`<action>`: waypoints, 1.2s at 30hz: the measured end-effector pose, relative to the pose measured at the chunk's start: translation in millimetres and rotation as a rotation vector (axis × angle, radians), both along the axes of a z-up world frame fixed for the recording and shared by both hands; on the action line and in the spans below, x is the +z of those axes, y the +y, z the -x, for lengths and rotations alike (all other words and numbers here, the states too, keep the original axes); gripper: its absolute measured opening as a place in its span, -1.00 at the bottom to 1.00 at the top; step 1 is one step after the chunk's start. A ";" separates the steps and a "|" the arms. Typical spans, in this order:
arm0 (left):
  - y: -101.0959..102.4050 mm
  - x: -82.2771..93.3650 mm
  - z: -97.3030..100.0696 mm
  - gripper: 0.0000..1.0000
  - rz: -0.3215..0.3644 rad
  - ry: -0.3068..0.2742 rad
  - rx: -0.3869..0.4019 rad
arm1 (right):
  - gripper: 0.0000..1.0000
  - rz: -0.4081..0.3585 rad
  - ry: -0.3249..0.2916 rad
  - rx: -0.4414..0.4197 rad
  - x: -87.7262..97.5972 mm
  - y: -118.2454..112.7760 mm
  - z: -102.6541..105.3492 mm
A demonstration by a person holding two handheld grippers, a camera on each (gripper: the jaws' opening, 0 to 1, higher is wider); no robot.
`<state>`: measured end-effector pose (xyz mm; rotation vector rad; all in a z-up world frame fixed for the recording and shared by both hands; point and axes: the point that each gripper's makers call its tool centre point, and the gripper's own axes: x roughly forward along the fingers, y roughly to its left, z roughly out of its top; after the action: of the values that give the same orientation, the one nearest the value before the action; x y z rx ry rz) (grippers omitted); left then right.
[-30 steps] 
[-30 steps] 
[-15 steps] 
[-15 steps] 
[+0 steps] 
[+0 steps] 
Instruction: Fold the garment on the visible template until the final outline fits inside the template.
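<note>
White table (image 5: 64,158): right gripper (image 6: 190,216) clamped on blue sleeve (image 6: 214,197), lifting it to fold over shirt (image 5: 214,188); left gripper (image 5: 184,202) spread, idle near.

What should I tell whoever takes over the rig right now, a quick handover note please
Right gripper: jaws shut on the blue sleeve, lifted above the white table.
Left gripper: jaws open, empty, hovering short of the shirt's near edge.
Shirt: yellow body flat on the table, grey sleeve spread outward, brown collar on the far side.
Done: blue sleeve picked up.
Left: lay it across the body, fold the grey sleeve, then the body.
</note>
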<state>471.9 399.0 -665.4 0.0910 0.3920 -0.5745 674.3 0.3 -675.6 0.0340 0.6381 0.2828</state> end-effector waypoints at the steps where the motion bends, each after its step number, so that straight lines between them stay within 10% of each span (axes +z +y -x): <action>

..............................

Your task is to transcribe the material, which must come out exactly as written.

**OUTPUT FOR THIS EXERCISE**
`<action>`: waypoints, 1.2s at 30hz: the measured end-effector pose, relative to the pose measured at the chunk's start: translation in millimetres and rotation as a rotation vector (axis × angle, radians), both along the axes of a z-up world frame fixed for the recording and shared by both hands; on the action line and in the spans below, x is the +z of those axes, y the +y, z the -x, for lengths and rotations alike (all other words and numbers here, the states too, keep the original axes); gripper: its absolute measured opening as a place in its span, -1.00 at the bottom to 1.00 at the top; step 1 is one step after the chunk's start. A ";" separates the steps and a "|" the arms. Typical spans, in this order:
arm0 (left):
  - y: -101.0959..102.4050 mm
  - x: -82.2771..93.3650 mm
  - z: -97.3030..100.0696 mm
  - gripper: 0.0000..1.0000
  - rz: -0.3215..0.3644 rad
  - ry: -0.3068..0.2742 rad
  - rx: -0.3869..0.4019 rad
arm1 (right):
  - gripper: 0.0000..1.0000
  - rz: -0.4081..0.3585 rad
  - ry: -0.3249..0.2916 rad
  - rx: -0.4414..0.4197 rad
  - x: -87.7262..97.5972 mm
  - y: -118.2454..112.7760 mm
  - z: -102.6541..105.3492 mm
A demonstration by a person holding two handheld grippers, a camera on each (gripper: the jaws' opening, 0 to 1, higher is wider); no robot.
`<state>`: measured end-effector pose (xyz mm; rotation vector rad; all in a z-up world frame fixed for the recording and shared by both hands; point and axes: the point that each gripper's makers call its tool centre point, and the gripper's own axes: x roughly forward along the fingers, y roughly to its left, z roughly out of its top; after the action: of the values that give the same orientation, the one nearest the value before the action; x y z rx ry rz) (grippers omitted); left then right.
[-30 steps] 
[-30 steps] 
[-15 steps] 
[-15 steps] 
[+0 steps] 
[+0 steps] 
Instruction: Fold the garment on the visible template until the final outline fits inside the template.
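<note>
White table (image 5: 64,158): right gripper (image 6: 190,216) clamped on blue sleeve (image 6: 214,197), lifting it to fold over shirt (image 5: 214,188); left gripper (image 5: 184,202) spread, idle near.

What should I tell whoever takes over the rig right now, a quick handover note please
Right gripper: jaws shut on the blue sleeve, lifted above the white table.
Left gripper: jaws open, empty, hovering short of the shirt's near edge.
Shirt: yellow body flat on the table, grey sleeve spread outward, brown collar on the far side.
Done: blue sleeve picked up.
Left: lay it across the body, fold the grey sleeve, then the body.
</note>
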<state>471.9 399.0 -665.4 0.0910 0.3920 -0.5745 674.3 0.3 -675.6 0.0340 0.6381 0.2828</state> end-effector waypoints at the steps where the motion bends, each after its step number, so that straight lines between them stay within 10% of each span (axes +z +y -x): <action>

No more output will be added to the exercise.